Blimey, if you change the details in the OP to the boss being a "him" not a her, I'd wonder if you were at my old place.
It's a long story and it still upsets me now - it was the job I'd always wanted, and I really enjoyed it. I was the favourite when I got there, and was for a long time.
Anyway, the boss - who treated me like his cleverest friend and confidante for ages - eventually turned on me and made life intolerable. I went from loving my job to crying all the way home every night because he'd been such a massive arsehole over nothing, and I couldn't do right for doing wrong. It was as though he'd built me up to enjoy breaking me down again. All my self-confidence withered and died, I was second guessing my own decisions and then he'd berate me for being spineless.
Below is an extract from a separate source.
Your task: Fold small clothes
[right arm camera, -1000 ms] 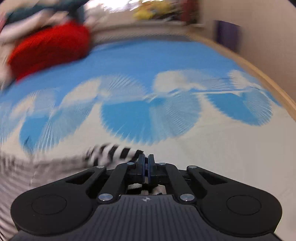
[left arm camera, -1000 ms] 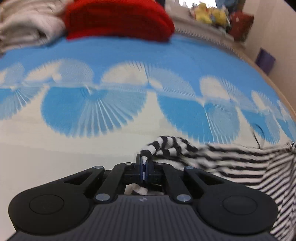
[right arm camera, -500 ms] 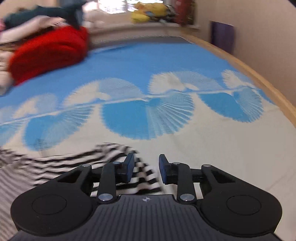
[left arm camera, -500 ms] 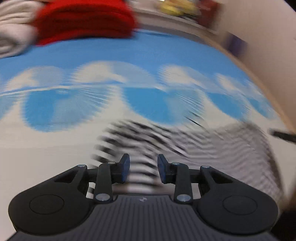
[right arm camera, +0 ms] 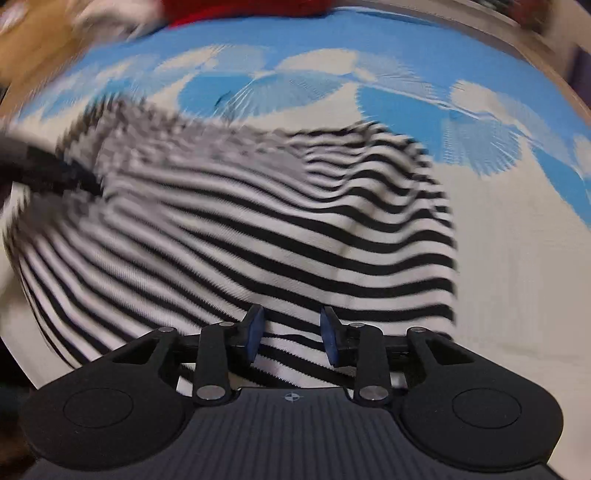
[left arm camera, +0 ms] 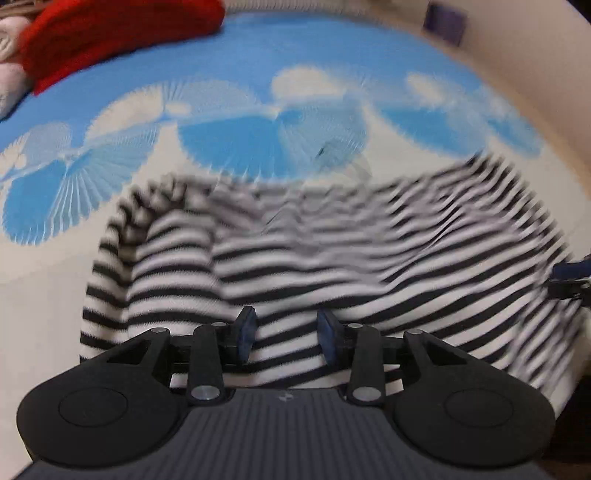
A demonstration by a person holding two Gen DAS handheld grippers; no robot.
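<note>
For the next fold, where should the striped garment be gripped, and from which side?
Probably at its two near corners. The striped garment lies spread on the patterned sheet, its near hem just beyond both open grippers, left gripper and right gripper, whose jaws have just been opening with nothing pinched. Come from the near side, low, pinching the hem edge where the layers end.

The shirt [left arm camera: 332, 266] has black and white stripes. The sheet [left arm camera: 258, 66] is blue with white fan shapes. The pillow [left arm camera: 110, 29] is red.
</note>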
It wasn't until I was forced to take up a second role alongside my own, that I could barely keep up with already, that I cracked. I handed my notice in and things became a bit like what Yellowfish describes in their fantasy company. I brazened it out until the last day, when he turned up grumpy and late to my leaving drinks, stood up in his coat for the standard "Wish you well for the future" and instead said he wasn't signing my card on principle, had not contributed to my leaving gift, and said I was very disappointing. In front of the team I managed.
Absolute dick to the end, I sobbed all the way home for the loss of what I'd hoped would've been my last ever job, the loss of my confidence, and for ever having been taken in by that utter wanker in the first place.
But there is a happy ending. About 2 years later he contacted me on LinkedIn to ask if I would be interested in a new role (it was PERFECT for me, exactly what I wanted to do). I said yes I would, and who would it be reporting to? He said, "Me".
So I got the opportunity to say "You? Ok, in that case no thanks."